Qual o próximo passo?
Agora, o clube mira a final da Libertadores. Mas, por trás das câmeras, já está estruturando o orçamento de 2026. A meta? Manter a rentabilidade acima de 65% e expandir o programa de sócios-torcedores para 200 mil membros. Também planeja abrir uma filial de gestão esportiva — um braço comercial que poderá replicar o modelo em outros clubes. Sim, o Palmeiras quer virar consultor de gestão.Frequently Asked Questions
Como o Palmeiras conseguiu lucrar tanto sendo um clube sem fins lucrativos?
Mesmo sem ser uma empresa, o Palmeiras adota práticas empresariais rigorosas: gera receita com estádio, sócios-torcedores e venda de jogadores, sem depender de patrocínios instáveis. Em 2024, teve R$1,2 bilhão em receita e R$198 milhões de lucro líquido, com rentabilidade de 71,7% sobre o patrimônio — números que superam muitas empresas de tecnologia e consumo.

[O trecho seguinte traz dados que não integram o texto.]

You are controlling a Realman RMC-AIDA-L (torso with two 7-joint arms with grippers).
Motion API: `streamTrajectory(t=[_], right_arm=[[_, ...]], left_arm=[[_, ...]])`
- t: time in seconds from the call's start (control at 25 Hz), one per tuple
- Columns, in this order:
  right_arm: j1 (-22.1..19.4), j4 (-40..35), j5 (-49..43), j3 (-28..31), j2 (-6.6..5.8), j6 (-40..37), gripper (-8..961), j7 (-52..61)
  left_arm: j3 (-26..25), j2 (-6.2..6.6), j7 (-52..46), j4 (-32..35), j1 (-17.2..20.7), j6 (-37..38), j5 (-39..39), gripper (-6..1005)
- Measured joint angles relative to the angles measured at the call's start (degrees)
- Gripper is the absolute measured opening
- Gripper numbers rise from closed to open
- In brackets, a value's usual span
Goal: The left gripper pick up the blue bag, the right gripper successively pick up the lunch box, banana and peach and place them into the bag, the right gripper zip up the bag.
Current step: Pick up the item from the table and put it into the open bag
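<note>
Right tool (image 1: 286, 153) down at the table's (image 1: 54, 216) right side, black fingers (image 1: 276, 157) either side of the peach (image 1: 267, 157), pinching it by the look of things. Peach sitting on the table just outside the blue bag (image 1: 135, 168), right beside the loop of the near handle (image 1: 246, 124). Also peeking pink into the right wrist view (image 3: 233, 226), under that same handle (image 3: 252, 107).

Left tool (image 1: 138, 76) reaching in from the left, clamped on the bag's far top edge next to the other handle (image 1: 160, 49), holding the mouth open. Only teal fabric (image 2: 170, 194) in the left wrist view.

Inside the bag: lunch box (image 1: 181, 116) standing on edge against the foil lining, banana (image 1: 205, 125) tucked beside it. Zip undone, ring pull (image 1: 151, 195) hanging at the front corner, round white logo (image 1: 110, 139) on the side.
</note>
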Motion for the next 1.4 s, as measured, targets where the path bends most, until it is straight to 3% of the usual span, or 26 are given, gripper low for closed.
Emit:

Por que o endividamento alto não comprometeu o clube?
O endividamento de 536,9% é alto, mas foi usado para investimentos produtivos: construção da Allianz Parque, modernização da base e contratações estratégicas. O retorno desses investimentos superou os custos, e o clube mantém fluxo de caixa positivo. A dívida é estruturada, com prazos longos e juros controlados — diferente de clubes que contraem empréstimos para pagar salários.
O que faz Leila Pereira diferente de outros presidentes de clube?
Leila Pereira é a única mulher a comandar um clube da Série A e rejeita decisões baseadas em pressão política ou emocional. Ela prioriza dados, governança e longo prazo. Sua gestão eliminou gastos desnecessários, centralizou decisões e criou uma cultura de responsabilidade financeira — algo raro no futebol brasileiro, onde presidentes costumam ser figuras de poder, não gestores.
O modelo do Palmeiras pode ser copiado por outros clubes?
Sim, mas é difícil. Exige disciplina, transparência e coragem para cortar o que é popular, mas ineficiente. Clubes como Corinthians e Flamengo tentam, mas ainda dependem de patrocínios e vendas de direitos de TV. O Palmeiras, por outro lado, tem múltiplas fontes de receita e um sistema de governança que prioriza resultados, não popularidade.
O que significa o prêmio da Veja Negócios para o futuro do futebol brasileiro?
É um sinal de que o futebol brasileiro pode, e deve, ser mais profissional. O reconhecimento de uma revista de negócios como a Veja mostra que o esporte deixou de ser apenas paixão e passou a ser um setor econômico relevante. Isso pressiona outros clubes a melhorarem sua gestão — ou correm o risco de ficar para trás, financeiramente e esportivamente.